The frame described one market. The record described another.

April 27, 2026 · 5 entries

The opposition to Pembient in 2015 rested on a specific empirical claim: that demand for rhino horn in China and Vietnam was, in its dominant form, medicinal. The institutional case followed from that premise. If demand is medicinal, then synthetic alternatives risk normalizing the medicine. If demand is medicinal, demand-reduction campaigns aimed at debunking medicinal claims are the right strategy. If demand is medicinal, a market-flooding approach threatens the only intervention that works.

The peer-reviewed literature on what demand actually consisted of tells a different story. Researchers working in Chinese-language sources, auction data, consumer surveys, and customs seizures find a market shaped by investment value, collectible value, status display, and artistic carving traditions, alongside medicinal use. Vietnamese demand has its own profile, distinct again. The market the institutional opposition described in 2015 was not the market the empirical record described.

This thread collects the published research documenting that gap. These are not opinion pieces about Pembient or synthetic horn. These are primary empirical studies of rhino horn markets, consumer behavior, and demand drivers. Read together, they show what the conservation establishment was working from when it argued that synthetic horn would expand demand: a frame that presumed a market it had not described accurately.
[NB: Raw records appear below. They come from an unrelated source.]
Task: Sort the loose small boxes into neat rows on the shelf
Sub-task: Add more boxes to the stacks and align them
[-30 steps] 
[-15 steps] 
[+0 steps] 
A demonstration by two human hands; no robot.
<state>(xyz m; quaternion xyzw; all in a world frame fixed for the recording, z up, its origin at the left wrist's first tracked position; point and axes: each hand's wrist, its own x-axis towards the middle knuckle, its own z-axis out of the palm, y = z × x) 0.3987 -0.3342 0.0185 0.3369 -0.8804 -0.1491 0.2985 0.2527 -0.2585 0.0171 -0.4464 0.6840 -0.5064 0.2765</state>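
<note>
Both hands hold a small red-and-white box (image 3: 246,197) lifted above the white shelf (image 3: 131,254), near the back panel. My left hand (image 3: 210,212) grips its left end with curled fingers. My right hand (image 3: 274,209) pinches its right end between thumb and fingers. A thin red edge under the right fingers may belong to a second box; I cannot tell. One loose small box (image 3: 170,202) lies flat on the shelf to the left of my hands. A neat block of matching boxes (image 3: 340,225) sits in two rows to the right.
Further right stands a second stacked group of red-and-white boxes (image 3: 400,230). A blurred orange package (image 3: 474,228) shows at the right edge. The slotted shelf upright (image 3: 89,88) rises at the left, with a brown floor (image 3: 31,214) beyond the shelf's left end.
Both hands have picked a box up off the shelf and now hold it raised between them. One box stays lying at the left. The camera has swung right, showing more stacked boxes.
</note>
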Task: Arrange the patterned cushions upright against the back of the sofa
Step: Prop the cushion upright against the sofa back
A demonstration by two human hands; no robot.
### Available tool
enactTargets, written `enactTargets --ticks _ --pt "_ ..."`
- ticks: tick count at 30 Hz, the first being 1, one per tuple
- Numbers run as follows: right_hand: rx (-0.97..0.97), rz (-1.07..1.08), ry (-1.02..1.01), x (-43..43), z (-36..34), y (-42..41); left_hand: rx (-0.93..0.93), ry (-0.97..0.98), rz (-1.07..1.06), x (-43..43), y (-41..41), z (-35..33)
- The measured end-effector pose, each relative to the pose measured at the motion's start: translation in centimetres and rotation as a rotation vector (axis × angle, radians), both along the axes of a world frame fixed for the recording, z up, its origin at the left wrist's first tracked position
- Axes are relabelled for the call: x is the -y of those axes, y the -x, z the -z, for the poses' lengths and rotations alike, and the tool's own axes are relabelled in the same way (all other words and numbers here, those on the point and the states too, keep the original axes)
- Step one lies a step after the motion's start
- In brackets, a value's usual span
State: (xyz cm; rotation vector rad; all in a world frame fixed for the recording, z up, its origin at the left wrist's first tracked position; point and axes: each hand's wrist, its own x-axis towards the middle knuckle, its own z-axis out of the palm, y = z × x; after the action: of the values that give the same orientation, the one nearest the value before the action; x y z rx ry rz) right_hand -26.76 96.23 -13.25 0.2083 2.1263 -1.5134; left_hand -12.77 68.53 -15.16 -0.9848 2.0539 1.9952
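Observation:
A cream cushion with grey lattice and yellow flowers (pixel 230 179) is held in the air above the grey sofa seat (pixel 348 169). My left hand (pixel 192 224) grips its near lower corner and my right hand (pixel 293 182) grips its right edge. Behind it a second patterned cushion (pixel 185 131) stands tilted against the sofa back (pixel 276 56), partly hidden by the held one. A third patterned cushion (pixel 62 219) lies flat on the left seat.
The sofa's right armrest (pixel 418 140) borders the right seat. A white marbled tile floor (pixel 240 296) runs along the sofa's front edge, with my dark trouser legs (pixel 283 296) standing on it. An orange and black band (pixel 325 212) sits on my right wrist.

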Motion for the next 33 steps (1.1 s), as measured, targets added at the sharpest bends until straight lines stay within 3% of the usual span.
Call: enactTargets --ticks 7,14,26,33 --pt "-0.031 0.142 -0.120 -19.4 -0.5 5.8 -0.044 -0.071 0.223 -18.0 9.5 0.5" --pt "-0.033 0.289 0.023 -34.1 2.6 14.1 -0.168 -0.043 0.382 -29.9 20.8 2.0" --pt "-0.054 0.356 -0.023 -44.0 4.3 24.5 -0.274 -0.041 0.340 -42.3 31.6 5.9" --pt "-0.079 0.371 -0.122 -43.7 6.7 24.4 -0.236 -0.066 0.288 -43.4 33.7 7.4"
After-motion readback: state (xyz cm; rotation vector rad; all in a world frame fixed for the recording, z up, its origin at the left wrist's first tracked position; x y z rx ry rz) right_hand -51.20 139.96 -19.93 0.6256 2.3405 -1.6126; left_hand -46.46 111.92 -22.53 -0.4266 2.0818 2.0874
The studies collected here are the evidence base. What they document is the distance between the story told in 2015 and the market measured by researchers who looked at the Chinese-language record, the auction houses, and the buyers themselves.

The entries

  1. 01

    The primary-source consumer survey behind the 45%/15% substitution-acceptance figures the press would later cite. 480 Vietnamese respondents in Hanoi, HCMC, and Da Nang — the actual data underneath the headline numbers, with methodology and panel attributes documented.

    April 11, 2014Research

    Pembient: Vietnam rhino horn user survey, April 2014

    In April 2014, Pembient commissioned a 480‑person survey in Hanoi, Ho Chi Minh City, and Da Nang targeting affluent adults. The results showed higher self‑reported horn use than previous studies, identified "improve sex life" as the top motivation, and found that two‑fifths of respondents were open to synthetic horn. This data became the empirical anchor for Pembient's substitution thesis.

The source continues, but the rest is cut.